NeuroImmunoModulation ◽

10.1159/000514548 ◽

2021 ◽

pp. 1-9

Author(s):

Guizhen Liu ◽

Yuchuan Sun ◽

Fei Liu

Keyword(s):

Cognitive Impairment ◽

Protective Effect ◽

Learning And Memory ◽

Cognitive Dysfunction ◽

Inflammatory Cytokines ◽

Neuroprotective Effect ◽

Morris Water Maze Test ◽

Sprague Dawley ◽

Protein Levels ◽

Sprague Dawley Rats

Objective: The purpose of this study was to explore the role of curcumin (Cur) in isoflurane (ISO)-induced learning and memory dysfunction in Sprague-Dawley rats and further elucidate the mechanism of the protective effect produced by Cur.
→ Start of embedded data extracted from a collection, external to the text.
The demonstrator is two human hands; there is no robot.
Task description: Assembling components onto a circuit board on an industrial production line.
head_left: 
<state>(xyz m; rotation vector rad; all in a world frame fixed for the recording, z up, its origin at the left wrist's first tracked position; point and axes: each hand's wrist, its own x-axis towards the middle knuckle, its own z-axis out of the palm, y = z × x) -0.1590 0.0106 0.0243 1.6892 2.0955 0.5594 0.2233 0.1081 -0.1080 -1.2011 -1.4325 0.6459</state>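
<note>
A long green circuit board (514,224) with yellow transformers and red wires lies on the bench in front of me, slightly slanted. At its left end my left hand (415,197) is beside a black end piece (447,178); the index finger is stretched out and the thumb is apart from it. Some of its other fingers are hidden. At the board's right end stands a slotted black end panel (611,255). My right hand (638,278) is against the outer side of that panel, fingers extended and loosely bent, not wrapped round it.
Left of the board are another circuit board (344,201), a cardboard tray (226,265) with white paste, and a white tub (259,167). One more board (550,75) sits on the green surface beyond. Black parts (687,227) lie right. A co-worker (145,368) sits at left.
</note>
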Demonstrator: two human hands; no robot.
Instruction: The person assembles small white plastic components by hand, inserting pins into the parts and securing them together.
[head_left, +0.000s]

Methods: Rat models of cognitive impairment were established by inhaling 3% ISO. The Morris water maze test was used to assess the cognitive function of rats. ELISA and qRT-PCR were used to analyze the protein levels of pro-inflammatory cytokines and expression levels of miR-181a-5p, respectively. Results: Cur significantly improved the ISO-induced cognitive dysfunction in rats and alleviated the ISO-induced neuroinflammation. miR-181a-5p was overexpressed in ISO-induced rats, while Cur treatment significantly reduced the expression of miR-181a-5p. Overexpression of miR-181a-5p promoted the cognitive impairment and the release of inflammatory cytokines and reversed the neuroprotective effect of Cur. Conclusion: Cur has a protective effect on ISO-induced cognitive dysfunction, which may be achieved by regulating the expression of miR-181a-5p.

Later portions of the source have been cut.